Hi - I just thought you might all want to know that in this months Reader's Digest (.com) there is an article entitled "The Shocking Truth About Cancer Tests"..  It boils down to the fact that many of the test we are having to find early cancers are putting us at risk from the TREATMENT that we may not need!  It is very interesting, considering how we have all been made aware of "the earlier you find cancer the easier it is to treat".  If you are in the high risk group I would advice you to read the article (and any of the references) before you do anything - that means even the normal mammography!  There is a quote by a Dr. Black of Dartmouth that I think is incredibly telling - he says "We have come to fear dying from disease more than dying at the hands of overzealous doctors".  "The fact is, both are risks when we get screened for cancer.  It speaks of breast cancer but also to many other's and it also addresses the recent data that "some cancer's can disappear on their own"..  I enjoyed it very much, and I wish I had had the opportunity to have this information whild I was arranging my medical tests!  Best

Comments

  • barbe1958
    barbe1958 Member Posts: 19,757
    edited March 2009

    This bit about it "disappearing on it's own" and then being told it's been in our breasts for as long as 10 years confuses me. Are they more saying if we ignore it, it will go away?

  • Deirdre1
    Deirdre1 Member Posts: 1,461
    edited March 2009

    No.. only saying that the tests leave us vulnerable to the doctor's own bias.. and that the test often are very dangerous too, not only because they may leed us to treatment that is dangerous and distructive but the tests themselves carry risk.  It does mention DCIS directly, and then has a very short portion of when you might want to / need to screen.

  • floridian
    floridian Member Posts: 128
    edited March 2009

    Interesting. I can't wait to read it. I have long wondered if we don't all harbor various cancers which may or may not go away on their own. I remember reading that 80% of men at autopsy have prostate cancer but they didn't necessarily die from it - mostly other causes. I'm guessing that when they say that 1 in 8 women will have breast cancer in their lifetime - it's a similar deal except that those are only the ones diagnosed. I suppose what really matters is how aggressive the cancer is. Also, breast cancer seems to frequently not be "silent". We women are filled with lumps and bumps and changes that we notice so I think many of us get sick of being chopped on - I'm nearly to that point already and haven't been through anything compared to most on this list. I also think about my kids and the fact that they need me and that I want to be around to watch them grow up. With my Mom diagnosed and aggresively treated at age 32 with a double mastectomy - she's still absolutely fine! I want to be too! She has always said that "if you live long enough, you will die of cancer" and I think that's probably true.

  • hollyann
    hollyann Member Posts: 2,992
    edited March 2009

    Kim, what is duct ectasia?  I have never heard the term before....Thank you...Lucy

  • floridian
    floridian Member Posts: 128
    edited March 2009

    Hi Holly Ann -

    It's basically an infected or damaged duct that undergoes some transformations and sometimes gets very enlarged and hard and has the same symptoms of IDC. I think mine may have been from a previous core biopsy although I have found out there were a bunch of other benign changes in the lump as well.

    Kim

  • Deirdre1
    Deirdre1 Member Posts: 1,461
    edited March 2009
  • Hindsfeet
    Hindsfeet Member Posts: 2,456
    edited March 2009

    Deirdre, What does BUMP mean?

    I've read a little elsewhere on the internet about the subject matter of needless and harmful tests and treatments. This is one of the reasons I chose not to do more than surgery. It seems that no matter what you do, you are at risk.
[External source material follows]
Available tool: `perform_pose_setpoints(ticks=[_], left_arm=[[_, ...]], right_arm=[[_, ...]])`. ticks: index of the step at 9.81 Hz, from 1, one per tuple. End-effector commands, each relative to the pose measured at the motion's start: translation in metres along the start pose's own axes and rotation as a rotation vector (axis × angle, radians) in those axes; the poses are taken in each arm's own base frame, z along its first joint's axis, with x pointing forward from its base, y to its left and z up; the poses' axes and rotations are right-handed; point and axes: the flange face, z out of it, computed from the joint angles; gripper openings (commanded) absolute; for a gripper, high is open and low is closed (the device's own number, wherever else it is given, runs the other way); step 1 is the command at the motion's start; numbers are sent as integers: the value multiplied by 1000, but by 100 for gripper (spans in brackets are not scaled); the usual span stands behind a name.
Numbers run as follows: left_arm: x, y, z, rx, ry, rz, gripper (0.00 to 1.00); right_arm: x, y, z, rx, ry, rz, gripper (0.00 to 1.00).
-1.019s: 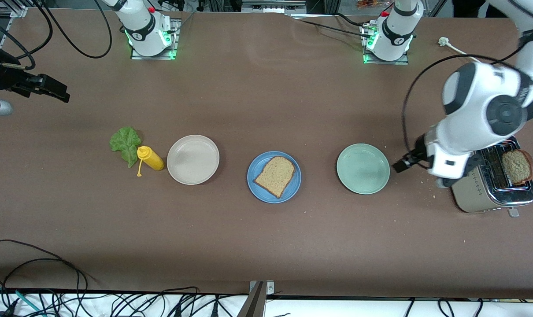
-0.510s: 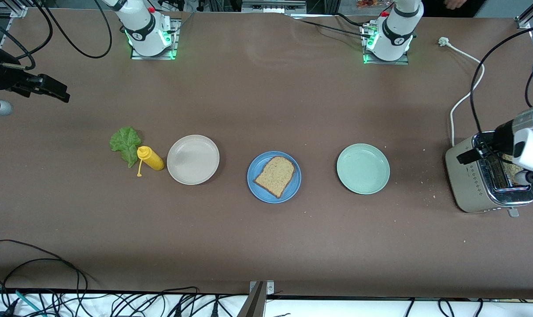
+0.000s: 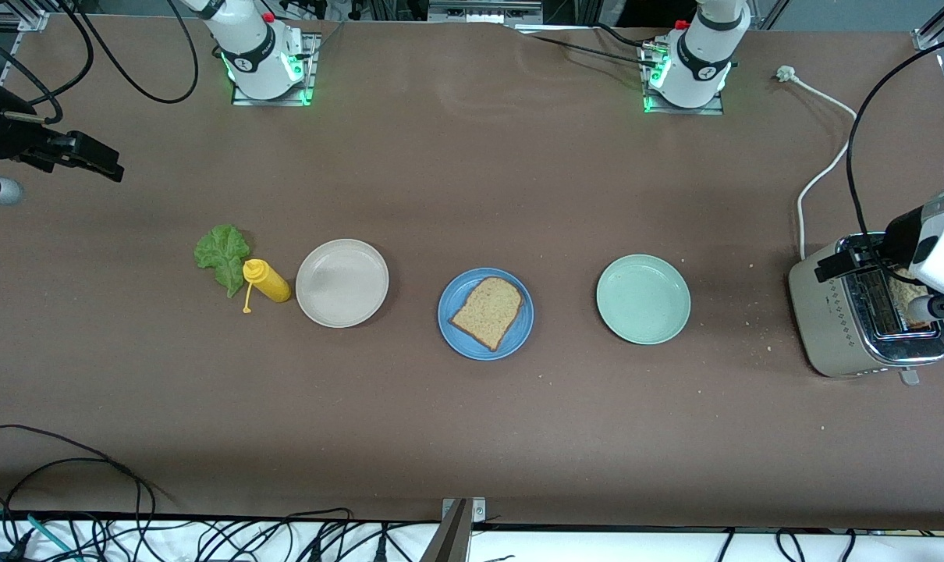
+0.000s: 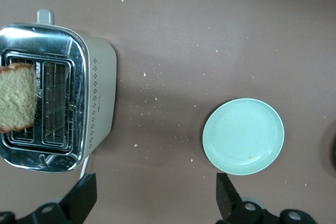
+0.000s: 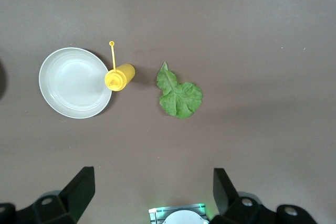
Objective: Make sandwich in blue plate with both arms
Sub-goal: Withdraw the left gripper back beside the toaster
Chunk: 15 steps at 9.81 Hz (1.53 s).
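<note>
At the middle of the brown table (image 3: 472, 437), one bread slice (image 3: 488, 312) lies flat on the blue plate (image 3: 453, 332), flanked by a beige-white plate (image 3: 342, 282) toward the right arm's end and a pale mint-green plate (image 3: 643, 299) toward the left arm's end. A second bread slice (image 4: 17, 97) stands upright in a slot of the silver toaster (image 4: 97, 98) at the left arm's end of the table, and the left gripper (image 4: 156, 198) hangs high over the toaster and the table just beside it, its two black fingers spread wide and holding nothing. The right gripper (image 5: 149, 192), equally wide open and empty, hovers above the lettuce leaf (image 3: 222, 253), which lies flat on the table touching a tipped yellow mustard bottle (image 3: 266, 280) beside the beige-white plate. With lettuce and top slice not yet added, the risks are plain: the slice in the toaster shows only its upper part, so a grip set too shallow could let it slip or crumble, adding to the crumbs scattered nearby; a descent off-centre could strike the toaster's metal rim. The thin, limp leaf offers little to pinch, and fingers closing beside it could nudge the bottle into rolling. Either arm could also deliver to the wrong plate.
</note>
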Motion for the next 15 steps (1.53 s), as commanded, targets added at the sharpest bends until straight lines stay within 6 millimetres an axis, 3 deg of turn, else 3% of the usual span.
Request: perform_pose_setpoints(ticks=[1,5,13,15], left_arm=[[-2,-13,-24,12,11,73,100],[-3,-13,-25,9,9,130,100],[-10,13,-58,-20,66,172,100],[-10,13,-57,-20,63,171,100]], right_arm=[[-2,0,-5,-5,-2,8,100],[-2,0,-5,-5,-2,6,100],[-4,-4,-6,-1,-2,1,100],[-5,-6,6,-8,-57,12,100]])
    As much as I hate getting mammograms, I am grateful that after not having one for 10 years... that when I did, early breast cancer was found. What would had happened if I chose not to get a mammogram this year? I did not go for the 6 month mammogram..as I thought good margins and negative nodes meant I was clear...Yet, the second time of my bc dx the whole quantrant was multifocal. Should I had not gotten the mammogram? Would the dcis had become invasive? How would I had known? Since surgery I heard of another kind of test...I wonder if my np knows about it and or if my breast surgeon would recommend it. I don't want to do anything that would put me at any more risk than I'm at.

    Can we be at high risk for other reasons? Do mammograms cause future cancers?

    I read the article where invasive cancer disappears...interesting...but how do we know who, and why?

  • Deirdre1
    Deirdre1 Member Posts: 1,461
    edited March 2009

    Hi Barry BUMP is just a way to bring the article back to the top of the listing so that more people will see it!!!

    Well I think the points you make are excellent and address the real problem with all of this info.. but what it meant for me (or I should say reinforced for me) is that breast cancer (or many other cancers) is that the doc's just don't know yet.. 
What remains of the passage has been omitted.